Exercise requirements: Begin at the first line of the records below and, please, give each line again exactly until the line with "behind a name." is included.

*** Opening Dataset content ***

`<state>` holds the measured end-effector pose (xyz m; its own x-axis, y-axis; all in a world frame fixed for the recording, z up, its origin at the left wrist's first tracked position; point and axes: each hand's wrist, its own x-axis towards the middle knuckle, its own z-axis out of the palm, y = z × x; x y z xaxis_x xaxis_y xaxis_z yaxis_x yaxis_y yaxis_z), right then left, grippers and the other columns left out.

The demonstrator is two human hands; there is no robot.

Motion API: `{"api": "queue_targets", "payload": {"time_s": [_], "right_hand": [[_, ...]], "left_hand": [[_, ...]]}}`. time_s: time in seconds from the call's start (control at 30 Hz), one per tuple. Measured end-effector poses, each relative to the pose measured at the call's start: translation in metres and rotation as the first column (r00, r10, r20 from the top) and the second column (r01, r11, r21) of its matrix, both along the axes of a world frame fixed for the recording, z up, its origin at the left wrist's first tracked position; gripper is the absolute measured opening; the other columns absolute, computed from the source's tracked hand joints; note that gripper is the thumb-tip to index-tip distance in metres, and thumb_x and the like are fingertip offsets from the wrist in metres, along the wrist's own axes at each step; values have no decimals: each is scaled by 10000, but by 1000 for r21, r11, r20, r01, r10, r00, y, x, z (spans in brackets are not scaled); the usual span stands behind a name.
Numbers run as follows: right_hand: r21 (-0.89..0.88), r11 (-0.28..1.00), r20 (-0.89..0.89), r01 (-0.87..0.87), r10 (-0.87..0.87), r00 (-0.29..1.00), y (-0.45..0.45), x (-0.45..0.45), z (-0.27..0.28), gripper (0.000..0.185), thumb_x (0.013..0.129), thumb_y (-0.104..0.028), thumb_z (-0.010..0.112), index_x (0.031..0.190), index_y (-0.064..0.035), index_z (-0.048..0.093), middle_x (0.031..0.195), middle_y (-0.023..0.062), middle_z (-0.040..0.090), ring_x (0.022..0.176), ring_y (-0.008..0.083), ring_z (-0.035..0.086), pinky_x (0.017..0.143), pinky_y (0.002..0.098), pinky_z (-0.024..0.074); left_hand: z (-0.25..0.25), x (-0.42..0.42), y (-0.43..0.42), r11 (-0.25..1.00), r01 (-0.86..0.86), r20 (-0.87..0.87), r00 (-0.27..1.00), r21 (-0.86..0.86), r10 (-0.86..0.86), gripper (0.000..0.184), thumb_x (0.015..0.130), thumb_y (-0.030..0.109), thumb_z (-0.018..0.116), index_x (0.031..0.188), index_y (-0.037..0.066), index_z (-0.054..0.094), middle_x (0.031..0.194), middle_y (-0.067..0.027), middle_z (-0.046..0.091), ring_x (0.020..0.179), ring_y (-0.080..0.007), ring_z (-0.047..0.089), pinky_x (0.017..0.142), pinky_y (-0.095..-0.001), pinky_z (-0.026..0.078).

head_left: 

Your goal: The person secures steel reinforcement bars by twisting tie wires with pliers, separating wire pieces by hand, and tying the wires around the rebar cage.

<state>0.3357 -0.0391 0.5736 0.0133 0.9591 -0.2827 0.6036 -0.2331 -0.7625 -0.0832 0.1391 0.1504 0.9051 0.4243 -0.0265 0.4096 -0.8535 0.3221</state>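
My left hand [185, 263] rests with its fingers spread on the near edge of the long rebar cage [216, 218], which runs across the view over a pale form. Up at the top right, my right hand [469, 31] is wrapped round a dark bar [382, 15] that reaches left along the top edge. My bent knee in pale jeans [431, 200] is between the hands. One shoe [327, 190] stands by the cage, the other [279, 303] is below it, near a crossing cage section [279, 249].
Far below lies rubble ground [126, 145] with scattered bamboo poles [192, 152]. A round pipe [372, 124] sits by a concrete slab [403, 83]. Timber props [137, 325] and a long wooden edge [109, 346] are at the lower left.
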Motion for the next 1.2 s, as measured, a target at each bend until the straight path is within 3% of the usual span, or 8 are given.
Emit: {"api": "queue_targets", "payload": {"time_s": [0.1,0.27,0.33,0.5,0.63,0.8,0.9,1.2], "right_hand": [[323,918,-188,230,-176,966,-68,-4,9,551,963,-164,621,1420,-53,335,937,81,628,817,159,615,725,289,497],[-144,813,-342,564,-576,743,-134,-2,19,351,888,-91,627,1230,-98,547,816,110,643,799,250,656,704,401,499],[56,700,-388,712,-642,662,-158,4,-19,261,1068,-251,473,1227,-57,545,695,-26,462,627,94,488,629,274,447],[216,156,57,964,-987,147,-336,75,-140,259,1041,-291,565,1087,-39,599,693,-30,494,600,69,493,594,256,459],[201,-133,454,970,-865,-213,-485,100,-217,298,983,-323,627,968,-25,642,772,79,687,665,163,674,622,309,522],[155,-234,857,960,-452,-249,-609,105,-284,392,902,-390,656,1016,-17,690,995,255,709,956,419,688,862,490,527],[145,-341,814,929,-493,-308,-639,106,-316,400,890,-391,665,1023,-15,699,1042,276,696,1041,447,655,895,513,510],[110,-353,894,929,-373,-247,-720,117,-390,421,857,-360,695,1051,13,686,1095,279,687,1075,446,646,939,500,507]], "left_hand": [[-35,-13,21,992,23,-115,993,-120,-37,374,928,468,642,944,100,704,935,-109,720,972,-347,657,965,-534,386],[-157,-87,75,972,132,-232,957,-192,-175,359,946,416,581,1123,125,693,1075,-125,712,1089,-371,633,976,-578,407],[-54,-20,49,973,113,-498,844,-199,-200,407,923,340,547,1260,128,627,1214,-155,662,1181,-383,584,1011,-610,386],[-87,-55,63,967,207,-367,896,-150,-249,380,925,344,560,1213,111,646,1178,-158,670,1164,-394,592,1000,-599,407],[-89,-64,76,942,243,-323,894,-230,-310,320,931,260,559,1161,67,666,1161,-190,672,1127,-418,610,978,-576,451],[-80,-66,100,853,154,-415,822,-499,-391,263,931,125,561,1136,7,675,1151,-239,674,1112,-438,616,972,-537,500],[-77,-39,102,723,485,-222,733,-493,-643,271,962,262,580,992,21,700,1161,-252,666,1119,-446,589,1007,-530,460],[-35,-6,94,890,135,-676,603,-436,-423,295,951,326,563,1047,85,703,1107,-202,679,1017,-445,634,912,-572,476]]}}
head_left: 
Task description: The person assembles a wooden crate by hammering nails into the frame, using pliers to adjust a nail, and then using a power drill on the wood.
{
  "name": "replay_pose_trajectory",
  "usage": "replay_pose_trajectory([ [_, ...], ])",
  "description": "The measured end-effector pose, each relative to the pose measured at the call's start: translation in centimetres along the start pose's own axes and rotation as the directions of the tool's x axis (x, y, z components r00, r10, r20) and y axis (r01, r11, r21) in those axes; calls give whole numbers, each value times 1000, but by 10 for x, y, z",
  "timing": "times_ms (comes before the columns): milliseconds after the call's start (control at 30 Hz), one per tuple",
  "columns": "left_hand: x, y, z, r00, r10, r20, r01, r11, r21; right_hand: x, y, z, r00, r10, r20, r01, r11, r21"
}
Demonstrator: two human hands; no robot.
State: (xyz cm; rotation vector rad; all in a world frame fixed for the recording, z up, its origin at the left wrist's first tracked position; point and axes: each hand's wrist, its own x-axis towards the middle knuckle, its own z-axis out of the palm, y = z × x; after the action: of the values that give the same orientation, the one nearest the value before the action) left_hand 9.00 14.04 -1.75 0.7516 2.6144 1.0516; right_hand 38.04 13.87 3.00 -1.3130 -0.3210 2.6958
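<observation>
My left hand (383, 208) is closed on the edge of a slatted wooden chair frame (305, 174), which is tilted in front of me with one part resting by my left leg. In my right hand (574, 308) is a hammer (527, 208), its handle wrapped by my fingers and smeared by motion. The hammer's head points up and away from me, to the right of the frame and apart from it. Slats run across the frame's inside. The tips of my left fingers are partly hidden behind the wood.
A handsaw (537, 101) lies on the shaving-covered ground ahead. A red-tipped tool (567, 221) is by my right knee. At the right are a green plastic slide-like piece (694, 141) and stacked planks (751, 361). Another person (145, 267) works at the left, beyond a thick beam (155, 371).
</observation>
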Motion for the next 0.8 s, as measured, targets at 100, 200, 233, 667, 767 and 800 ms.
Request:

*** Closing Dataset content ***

Completed exercise:
`<state>` holds the measured end-effector pose (xyz m; its own x-axis, y-axis; all in a world frame fixed for the recording, z up, its origin at the left wrist's first tracked position; point and axes: each hand's wrist, its own x-axis towards the middle knuckle, its own z-axis out of the palm, y = z × x; x y z xaxis_x xaxis_y xaxis_z yaxis_x yaxis_y yaxis_z), right then left, grippers and the other columns left out.

The demonstrator is two human hands; there is no robot.

Motion API: `{"api": "queue_targets", "payload": {"time_s": [_], "right_hand": [[_, ...]], "left_hand": [[_, ...]]}}`. time_s: time in seconds from the call's start (control at 30 Hz), one per tuple. Measured end-effector poses, each relative to the pose measured at the call's start: translation in metres and rotation as the first column (r00, r10, r20 from the top) and the second column (r01, r11, r21) of its matrix, both along the axes of a world frame fixed for the recording, z up, its origin at the left wrist's first tracked position; gripper is the absolute measured opening; the other columns absolute, computed from the source's tracked hand joints; note that gripper is the thumb-tip to index-tip distance in metres, and thumb_x and the like are fingertip offsets from the wrist in metres, along the wrist's own axes at each step; values have no decimals: each is scaled by 10000, but by 1000 for r21, r11, r20, r01, r10, r00, y, x, z (spans in brackets are not scaled); the usual span stands behind a name.

The response is now finished.